Autora: Graciela De Filippis

 

 


Juzgamos a diario a los demás, y muchas veces sólo hablamos por hablar o en nuestras charlas perdemos un tiempo precioso criticando al otro, desacreditando al otro... 

Vamos de un lugar a otro y sólo nos llevamos en nuestros oídos palabras hirientes, críticas, o malos comentarios sobre otros seres.

Hablamos del perdón y no sabemos perdonar, hablamos de decir la verdad aunque duela y entonces disparamos "nuestras verdades" sobre otros seres que nos miran y se quedan paralizados pensando cómo somos capaces de decir lo que decimos sin piedad y sin pensar.
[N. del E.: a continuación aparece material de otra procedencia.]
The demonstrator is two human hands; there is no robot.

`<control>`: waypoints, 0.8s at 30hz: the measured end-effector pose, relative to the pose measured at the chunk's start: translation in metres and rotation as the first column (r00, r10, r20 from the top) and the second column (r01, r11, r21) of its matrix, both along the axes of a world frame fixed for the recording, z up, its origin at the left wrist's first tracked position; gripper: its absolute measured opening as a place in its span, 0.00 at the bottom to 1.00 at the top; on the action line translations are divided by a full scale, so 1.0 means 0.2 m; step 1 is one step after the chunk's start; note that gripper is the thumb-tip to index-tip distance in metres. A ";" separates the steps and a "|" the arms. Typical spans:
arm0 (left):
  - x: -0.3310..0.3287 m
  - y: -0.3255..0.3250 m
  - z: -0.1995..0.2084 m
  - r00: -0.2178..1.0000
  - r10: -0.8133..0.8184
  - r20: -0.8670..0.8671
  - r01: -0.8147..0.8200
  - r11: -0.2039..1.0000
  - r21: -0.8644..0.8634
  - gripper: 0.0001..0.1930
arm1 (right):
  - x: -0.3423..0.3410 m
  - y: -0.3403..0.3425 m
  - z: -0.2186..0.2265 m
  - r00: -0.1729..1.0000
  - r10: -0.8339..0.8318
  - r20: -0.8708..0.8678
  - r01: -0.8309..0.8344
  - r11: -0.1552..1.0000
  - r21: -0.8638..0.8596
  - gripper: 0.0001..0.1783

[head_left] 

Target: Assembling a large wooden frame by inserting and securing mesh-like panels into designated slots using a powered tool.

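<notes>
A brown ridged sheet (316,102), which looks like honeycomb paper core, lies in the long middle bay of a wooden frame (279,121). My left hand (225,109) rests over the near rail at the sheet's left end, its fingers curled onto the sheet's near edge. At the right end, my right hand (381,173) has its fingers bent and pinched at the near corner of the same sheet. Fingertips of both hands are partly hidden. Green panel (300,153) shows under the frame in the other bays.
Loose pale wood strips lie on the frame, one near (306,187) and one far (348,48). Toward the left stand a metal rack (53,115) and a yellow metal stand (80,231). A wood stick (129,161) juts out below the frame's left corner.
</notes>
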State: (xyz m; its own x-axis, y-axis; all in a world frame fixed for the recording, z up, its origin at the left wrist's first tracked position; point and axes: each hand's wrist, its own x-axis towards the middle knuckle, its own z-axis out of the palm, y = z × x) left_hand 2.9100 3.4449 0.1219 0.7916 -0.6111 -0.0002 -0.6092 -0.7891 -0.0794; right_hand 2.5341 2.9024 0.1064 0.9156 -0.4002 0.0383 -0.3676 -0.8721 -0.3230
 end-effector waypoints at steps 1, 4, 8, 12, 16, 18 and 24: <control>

Estamos en un mundo totalmente agitado, y en vez de llevar un poco de paz a los lugares que frecuentamos llevamos en nuestra mochila pirotecnia suficiente como para que se agite un poco más.
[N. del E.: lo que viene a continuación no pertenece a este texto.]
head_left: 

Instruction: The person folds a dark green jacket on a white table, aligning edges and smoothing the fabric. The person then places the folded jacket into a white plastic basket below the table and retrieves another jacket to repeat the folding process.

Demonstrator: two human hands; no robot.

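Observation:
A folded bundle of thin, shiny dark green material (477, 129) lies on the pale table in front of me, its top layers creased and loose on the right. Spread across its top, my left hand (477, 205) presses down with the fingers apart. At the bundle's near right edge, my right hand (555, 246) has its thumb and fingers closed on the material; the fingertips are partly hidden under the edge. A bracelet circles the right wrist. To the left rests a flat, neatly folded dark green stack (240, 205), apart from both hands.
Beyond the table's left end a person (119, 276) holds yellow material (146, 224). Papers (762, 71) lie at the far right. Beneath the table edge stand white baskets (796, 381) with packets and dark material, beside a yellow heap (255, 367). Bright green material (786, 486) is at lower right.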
Es un momento difícil a nivel mundial.


La crítica, la falta de perdón, el dedo acusador, la desacreditación del otro a diario y tantas cosas más están generando fuegos enormes por doquier y nadie hace nada por mejorar, nadie se detiene en sí mismo para pulir sus propias imperfecciones, al contrario parecería que todos somos perfectos, únicos y capaces de emitir juicios ante los que nos rodean .
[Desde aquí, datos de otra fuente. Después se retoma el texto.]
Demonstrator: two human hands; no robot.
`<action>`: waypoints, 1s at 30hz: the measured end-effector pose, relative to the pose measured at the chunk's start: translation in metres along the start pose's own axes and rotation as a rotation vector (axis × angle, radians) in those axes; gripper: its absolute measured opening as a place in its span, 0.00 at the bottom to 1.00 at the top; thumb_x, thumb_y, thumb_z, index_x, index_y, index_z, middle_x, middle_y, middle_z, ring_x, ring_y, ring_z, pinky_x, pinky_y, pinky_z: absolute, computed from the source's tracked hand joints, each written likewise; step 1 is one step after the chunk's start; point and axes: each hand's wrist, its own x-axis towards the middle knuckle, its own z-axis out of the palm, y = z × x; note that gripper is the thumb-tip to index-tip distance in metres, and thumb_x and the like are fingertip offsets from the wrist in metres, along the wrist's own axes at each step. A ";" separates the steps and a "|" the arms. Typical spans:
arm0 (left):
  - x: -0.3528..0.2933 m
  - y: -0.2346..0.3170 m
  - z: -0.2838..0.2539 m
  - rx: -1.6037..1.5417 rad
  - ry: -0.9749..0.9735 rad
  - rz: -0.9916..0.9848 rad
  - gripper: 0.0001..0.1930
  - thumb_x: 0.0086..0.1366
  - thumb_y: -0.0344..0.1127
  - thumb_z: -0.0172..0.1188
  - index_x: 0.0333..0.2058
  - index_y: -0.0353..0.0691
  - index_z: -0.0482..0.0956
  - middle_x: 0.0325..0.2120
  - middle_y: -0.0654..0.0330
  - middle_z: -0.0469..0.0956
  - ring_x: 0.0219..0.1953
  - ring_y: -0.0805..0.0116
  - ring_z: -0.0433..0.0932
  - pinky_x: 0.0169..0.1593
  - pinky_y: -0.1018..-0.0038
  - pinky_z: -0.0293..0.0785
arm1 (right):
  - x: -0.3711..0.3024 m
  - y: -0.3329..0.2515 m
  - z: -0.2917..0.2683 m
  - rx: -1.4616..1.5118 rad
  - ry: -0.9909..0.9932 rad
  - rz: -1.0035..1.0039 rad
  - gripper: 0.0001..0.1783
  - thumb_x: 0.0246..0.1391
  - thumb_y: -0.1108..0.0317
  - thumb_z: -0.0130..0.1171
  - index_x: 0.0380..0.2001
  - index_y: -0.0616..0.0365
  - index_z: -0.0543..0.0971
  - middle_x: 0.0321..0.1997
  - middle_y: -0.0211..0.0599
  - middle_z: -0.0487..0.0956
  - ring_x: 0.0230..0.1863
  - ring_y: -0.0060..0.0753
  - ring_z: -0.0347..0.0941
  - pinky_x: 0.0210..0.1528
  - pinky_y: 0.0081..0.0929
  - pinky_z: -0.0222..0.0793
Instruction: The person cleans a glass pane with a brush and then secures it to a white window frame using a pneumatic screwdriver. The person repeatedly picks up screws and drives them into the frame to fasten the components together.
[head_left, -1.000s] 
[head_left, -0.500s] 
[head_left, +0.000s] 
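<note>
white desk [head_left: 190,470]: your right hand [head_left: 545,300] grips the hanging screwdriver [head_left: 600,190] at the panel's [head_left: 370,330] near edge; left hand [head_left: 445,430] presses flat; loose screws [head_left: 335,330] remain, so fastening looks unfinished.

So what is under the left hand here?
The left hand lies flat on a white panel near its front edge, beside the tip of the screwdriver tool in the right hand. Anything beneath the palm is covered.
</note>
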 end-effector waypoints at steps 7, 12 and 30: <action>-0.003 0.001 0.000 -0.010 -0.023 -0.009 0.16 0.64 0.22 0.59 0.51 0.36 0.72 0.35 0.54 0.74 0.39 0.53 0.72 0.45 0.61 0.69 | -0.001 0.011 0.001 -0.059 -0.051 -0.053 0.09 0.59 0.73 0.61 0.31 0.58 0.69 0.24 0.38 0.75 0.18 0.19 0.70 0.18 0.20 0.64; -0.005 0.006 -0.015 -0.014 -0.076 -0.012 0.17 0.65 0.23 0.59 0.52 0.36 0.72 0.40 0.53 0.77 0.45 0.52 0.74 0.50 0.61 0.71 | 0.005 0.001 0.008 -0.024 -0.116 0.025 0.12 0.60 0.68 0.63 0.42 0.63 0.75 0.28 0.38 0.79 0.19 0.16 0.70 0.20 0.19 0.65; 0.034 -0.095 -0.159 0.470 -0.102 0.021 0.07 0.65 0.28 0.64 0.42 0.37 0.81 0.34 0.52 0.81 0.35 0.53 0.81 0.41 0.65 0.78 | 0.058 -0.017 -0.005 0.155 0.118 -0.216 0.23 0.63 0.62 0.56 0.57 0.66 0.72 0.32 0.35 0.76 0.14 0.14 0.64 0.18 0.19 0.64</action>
¿Sirve esta conducta? ¿Sus resultados son favorables? ¿Logramos tener éxito de esta manera? ¿o... estamos copiando un modelo que día a día destruye a su paso los valores más importantes de la humanidad como son la comunicación, el amor, el respeto, el pensar en el otro, la solidaridad?

Tratemos de mirarnos a nosotros mismos, tratemos de mejorar. 

Ser una buena persona significa pasar por la vida dejando huellas y sólo pueden dejar huellas profundas aquellos que construyen a su paso con sus acciones, con sus palabras y por sobre todo los que aprovechan la vida y sus enseñanzas para nutrir su interior de todo lo bello que les permite tocar la vida de los otros depositando en ellas pequeñas semillas de amor, de fe y de esperanza.